* HOW TO COMPLETE THIS TASK
Starting at the line with "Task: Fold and" and ending at the line with "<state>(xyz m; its", print exactly the lines of the entries below. Pictures do not belong in the copy.

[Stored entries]
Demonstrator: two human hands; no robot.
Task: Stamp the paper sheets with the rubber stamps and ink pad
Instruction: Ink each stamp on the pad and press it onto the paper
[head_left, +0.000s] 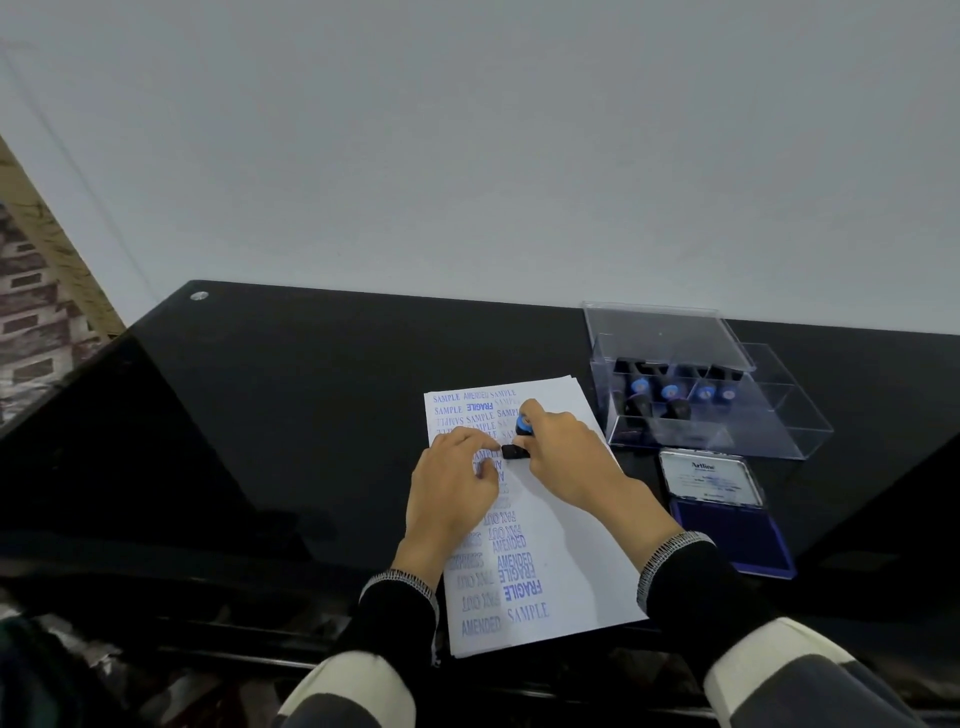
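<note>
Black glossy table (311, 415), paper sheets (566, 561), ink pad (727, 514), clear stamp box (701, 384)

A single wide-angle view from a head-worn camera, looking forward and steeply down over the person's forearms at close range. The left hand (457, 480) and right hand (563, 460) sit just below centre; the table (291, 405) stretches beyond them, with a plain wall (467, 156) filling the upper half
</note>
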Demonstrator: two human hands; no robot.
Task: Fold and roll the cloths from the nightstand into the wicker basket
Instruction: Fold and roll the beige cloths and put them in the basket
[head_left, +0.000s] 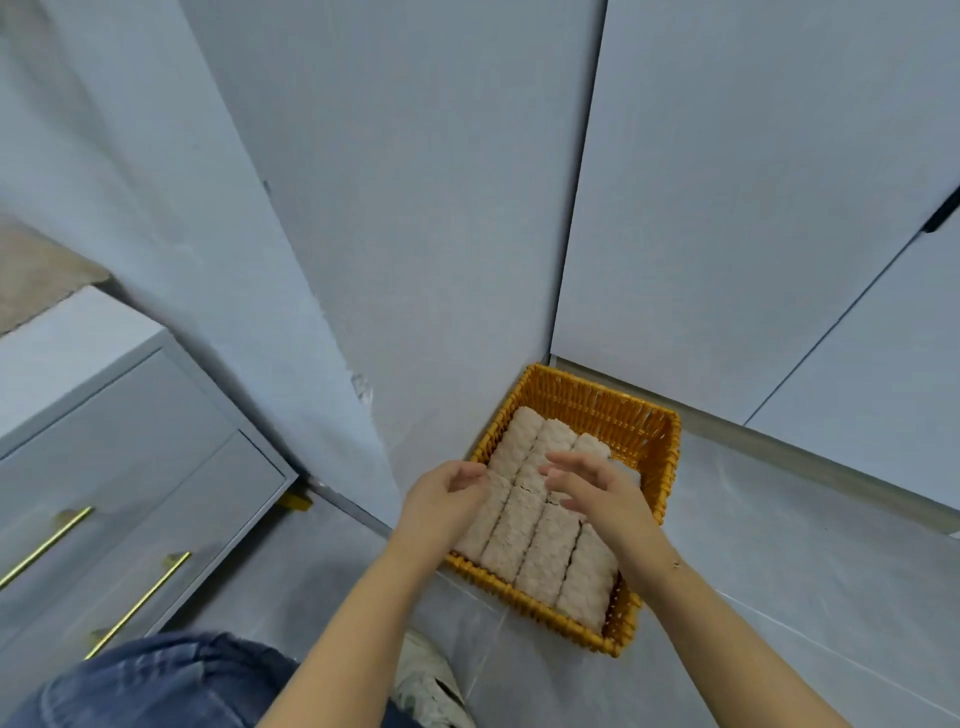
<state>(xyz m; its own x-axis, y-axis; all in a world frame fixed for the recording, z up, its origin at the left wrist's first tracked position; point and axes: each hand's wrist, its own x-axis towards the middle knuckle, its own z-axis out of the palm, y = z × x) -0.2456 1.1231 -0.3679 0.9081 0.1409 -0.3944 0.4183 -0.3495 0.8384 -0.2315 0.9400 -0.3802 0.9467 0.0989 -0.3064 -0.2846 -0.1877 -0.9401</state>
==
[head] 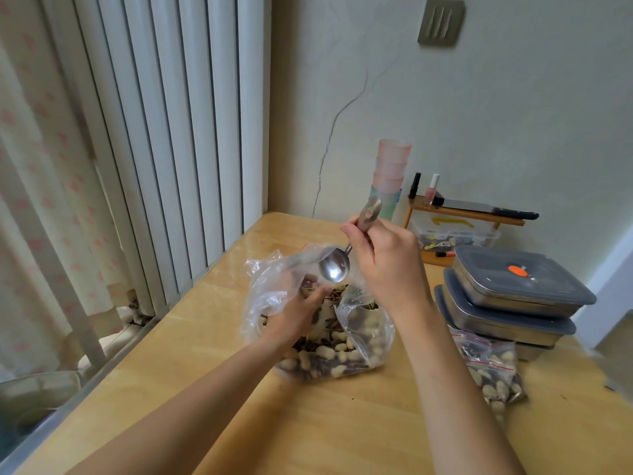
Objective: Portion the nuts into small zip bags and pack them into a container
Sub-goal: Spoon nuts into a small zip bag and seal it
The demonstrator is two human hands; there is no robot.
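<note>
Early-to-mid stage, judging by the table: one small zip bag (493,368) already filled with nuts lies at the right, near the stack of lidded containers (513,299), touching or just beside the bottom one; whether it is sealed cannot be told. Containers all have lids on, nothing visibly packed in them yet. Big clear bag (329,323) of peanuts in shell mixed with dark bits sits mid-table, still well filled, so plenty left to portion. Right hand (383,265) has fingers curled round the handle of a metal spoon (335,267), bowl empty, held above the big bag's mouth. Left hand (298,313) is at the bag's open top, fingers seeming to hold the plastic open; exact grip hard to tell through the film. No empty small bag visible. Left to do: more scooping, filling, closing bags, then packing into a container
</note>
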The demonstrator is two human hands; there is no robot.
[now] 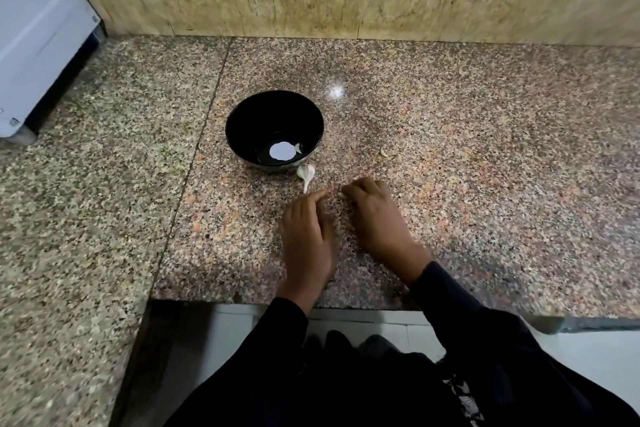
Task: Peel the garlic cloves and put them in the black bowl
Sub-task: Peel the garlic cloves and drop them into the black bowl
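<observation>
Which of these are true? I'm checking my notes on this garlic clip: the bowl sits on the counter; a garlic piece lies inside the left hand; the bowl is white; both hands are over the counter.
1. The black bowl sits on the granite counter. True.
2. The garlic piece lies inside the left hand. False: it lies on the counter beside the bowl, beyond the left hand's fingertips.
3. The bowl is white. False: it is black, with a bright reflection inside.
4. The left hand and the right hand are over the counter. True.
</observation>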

* OUTPUT OF THE EXERCISE
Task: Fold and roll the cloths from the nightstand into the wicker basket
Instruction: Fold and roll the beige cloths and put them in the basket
[head_left, +0.000s] 
<state>(xyz m; its own x-axis, y-axis; all in a world frame fixed for the recording, z up, its origin at the left wrist's first tracked position; point and axes: each hand's wrist, its own x-axis towards the middle knuckle, its own z-axis out of the palm, y = z × x) -0.2456 1.1231 -0.3679 0.9081 0.1409 -0.3944 0.4183 -0.3495 0.8384 -0.2315 0.9400 -0.3802 0.9467 0.0989 -0.3064 -0.2846 -0.1877 -0.9401</state>

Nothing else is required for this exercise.